Segment Start: Input data

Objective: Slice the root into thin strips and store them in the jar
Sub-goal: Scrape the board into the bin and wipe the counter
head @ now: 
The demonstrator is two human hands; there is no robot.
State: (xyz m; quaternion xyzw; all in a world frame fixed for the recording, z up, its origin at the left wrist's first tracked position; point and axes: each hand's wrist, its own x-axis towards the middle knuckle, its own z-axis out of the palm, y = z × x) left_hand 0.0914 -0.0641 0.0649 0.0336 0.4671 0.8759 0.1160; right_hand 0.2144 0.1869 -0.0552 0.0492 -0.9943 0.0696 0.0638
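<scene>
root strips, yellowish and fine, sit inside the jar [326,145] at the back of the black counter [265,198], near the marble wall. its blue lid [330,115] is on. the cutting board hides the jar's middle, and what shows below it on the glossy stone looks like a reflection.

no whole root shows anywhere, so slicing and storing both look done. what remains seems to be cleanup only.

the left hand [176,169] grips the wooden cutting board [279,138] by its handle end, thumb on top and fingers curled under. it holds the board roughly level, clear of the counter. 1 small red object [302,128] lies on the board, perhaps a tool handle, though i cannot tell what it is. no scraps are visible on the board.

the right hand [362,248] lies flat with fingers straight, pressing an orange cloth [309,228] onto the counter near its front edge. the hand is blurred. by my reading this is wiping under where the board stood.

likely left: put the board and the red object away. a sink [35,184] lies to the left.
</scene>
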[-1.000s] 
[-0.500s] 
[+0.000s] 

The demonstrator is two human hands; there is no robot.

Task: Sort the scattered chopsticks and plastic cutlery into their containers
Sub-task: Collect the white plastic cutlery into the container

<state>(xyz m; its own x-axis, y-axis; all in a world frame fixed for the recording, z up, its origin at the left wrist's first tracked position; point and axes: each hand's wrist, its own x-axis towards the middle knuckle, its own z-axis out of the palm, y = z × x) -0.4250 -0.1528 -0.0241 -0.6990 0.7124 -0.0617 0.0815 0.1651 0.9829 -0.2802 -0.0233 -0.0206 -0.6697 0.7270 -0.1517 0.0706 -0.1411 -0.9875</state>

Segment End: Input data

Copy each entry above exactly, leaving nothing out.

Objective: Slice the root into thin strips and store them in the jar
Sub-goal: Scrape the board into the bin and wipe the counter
head @ now: 
The demonstrator is two human hands; there is no robot.
State: (xyz m; quaternion xyzw; all in a world frame fixed for the recording, z up, its origin at the left wrist's first tracked position; point and axes: each hand's wrist, its own x-axis towards the middle knuckle, its own z-axis out of the palm, y = z × x) left_hand 0.0914 -0.0641 0.0649 0.0336 0.4671 0.8759 0.1160; right_hand 0.2144 0.1869 -0.0552 0.0492 -0.9943 0.0696 0.0638
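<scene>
root strips, yellowish and fine, sit inside the jar [326,145] at the back of the black counter [265,198], near the marble wall. its blue lid [330,115] is on. the cutting board hides the jar's middle, and what shows below it on the glossy stone looks like a reflection.

no whole root shows anywhere, so slicing and storing both look done. what remains seems to be cleanup only.

the left hand [176,169] grips the wooden cutting board [279,138] by its handle end, thumb on top and fingers curled under. it holds the board roughly level, clear of the counter. 1 small red object [302,128] lies on the board, perhaps a tool handle, though i cannot tell what it is. no scraps are visible on the board.

the right hand [362,248] lies flat with fingers straight, pressing an orange cloth [309,228] onto the counter near its front edge. the hand is blurred. by my reading this is wiping under where the board stood.

likely left: put the board and the red object away. a sink [35,184] lies to the left.
</scene>
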[-1.000s] 
[-0.500s] 
[+0.000s] 

The demonstrator is two human hands; there is no robot.

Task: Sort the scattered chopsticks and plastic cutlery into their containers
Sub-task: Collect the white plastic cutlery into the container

<state>(xyz m; its own x-axis, y-axis; all in a world frame fixed for the recording, z up, its origin at the left wrist's first tracked position; point and axes: each hand's wrist, its own x-axis towards the middle knuckle, its own z-axis out of the palm, y = z × x) -0.4250 -0.1528 -0.0241 -0.6990 0.7124 -0.0617 0.0815 0.1651 0.9829 -0.2802 -0.0233 -0.0206 -0.6697 0.7270 -0.1517 0.0706 -0.1411 -0.9875</state>

Nothing else belongs to this exercise.